# Five Awesome Cubers Mock Video



## Enter (Jul 16, 2009)

From the moderator: Videos about cubing are welcome on the forum. Videos about people that make videos about cubing are off topic.


----------



## anythingtwisty (Jul 16, 2009)

The music MAKES it.


----------



## Me (Jul 16, 2009)

I don't get it.
But I do get copyright infringement.
And I'm not amused by such.


----------



## EmersonHerrmann (Jul 16, 2009)

I like the beat of the song.


----------



## Enter (Jul 16, 2009)

thanks  made for fun


----------



## Buggy793 (Jul 16, 2009)

This will be even more interesting when Monkeydude, Pi, Lance, etc. see this...
I personally don't think it's extremely funny.


----------



## EmersonHerrmann (Jul 16, 2009)

Who said it was extremely funny? So do you think it's plainly funny?


----------



## calekewbs (Jul 16, 2009)

omg that's perry gripp isn't it? lol what song is it?


----------



## Enter (Jul 16, 2009)

yes that is perry gripp i hope we don't need to pay also for that copyrights


----------



## Sa967St (Jul 16, 2009)

calekewbs said:


> omg that's perry gripp isn't it? lol what song is it?

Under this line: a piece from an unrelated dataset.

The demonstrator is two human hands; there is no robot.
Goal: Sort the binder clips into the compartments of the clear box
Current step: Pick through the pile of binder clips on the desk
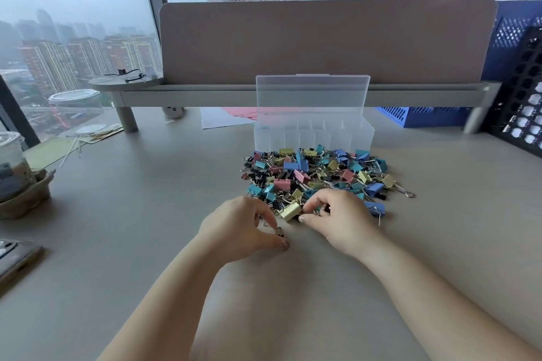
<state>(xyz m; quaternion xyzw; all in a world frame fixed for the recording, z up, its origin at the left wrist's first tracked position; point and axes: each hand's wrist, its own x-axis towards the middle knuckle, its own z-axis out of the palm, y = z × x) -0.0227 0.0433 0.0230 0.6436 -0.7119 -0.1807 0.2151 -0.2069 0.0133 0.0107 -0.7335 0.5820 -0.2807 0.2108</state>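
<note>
Box (313,133) of clear plastic is laid lengthwise across mid-frame; black binder clip (280,233) is pinched by left hand (245,226); grip of right hand (337,215) cannot be told.

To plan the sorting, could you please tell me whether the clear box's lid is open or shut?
Open: the lid stands upright behind the clear box, leaving its compartments exposed from above.

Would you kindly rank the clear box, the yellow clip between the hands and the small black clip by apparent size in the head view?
Largest: clear box.
Then: yellow clip.
Smallest: black clip, at the left hand's fingertips, partly hidden.
</note>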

yeah it's Parry Gripp, "Young girl talking about herself" www.youtube.com/watch?v=HN1ru6_u8lY
I kinda like the Nom Nom Nom song better :/


----------



## Enter (Jul 16, 2009)

Sa967St said:


> calekewbs said:
> 
> 
> > omg that's perry gripp isn't it? lol what song is it?
> ...



if youtube won't delete the account, I will put into the new clip the nom nom song just for you Sarah


----------



## ChrisBird (Jul 16, 2009)

Not funny -_-


----------



## Kian (Jul 16, 2009)

MonkeyDude1313 said:


> Not funny -_-



False. The song makes it hilarious.


----------



## Enter (Jul 16, 2009)

not funny was that when you prank people with I don't know v-cube 15 or something and yes it is funny  come and sub to EUcubers


----------



## ChrisBird (Jul 16, 2009)

Kian said:


> MonkeyDude1313 said:
> 
> 
> > Not funny -_-
> ...



An opinion cannot be 'false' as it is an opinion.


----------



## Paul Wagner (Jul 16, 2009)

omg monkeydude, that was good. 

Otherwise, I don't find it funny because I don't think it is. Or understand it.


----------



## Feanaro (Jul 16, 2009)

I think that the song was perfect for the video! Love it


----------



## calekewbs (Jul 16, 2009)

lol I think just because of the song it was kinda funny. just a little though.


----------



## Enter (Jul 16, 2009)

Feanaro said:


> I think that the song was perfect for the video! Love it



thanks  it is funny


----------



## Me (Jul 16, 2009)

MonkeyDude1313 said:


> Not funny -_-



Well like I said I consider this copyright infringement of our material, so if we really want the video down we just fill out some forms.


----------



## Kian (Jul 16, 2009)

Me said:


> MonkeyDude1313 said:
> 
> 
> > Not funny -_-
> ...



Yeah, you can, and that's your right. Or you guys could just take the joke. It's not a big deal.


----------



## joey (Jul 16, 2009)

You might consider it as infringement.. but actually is it?


----------



## Kian (Jul 16, 2009)

joey said:


> You might consider it as infringement.. but actually is it?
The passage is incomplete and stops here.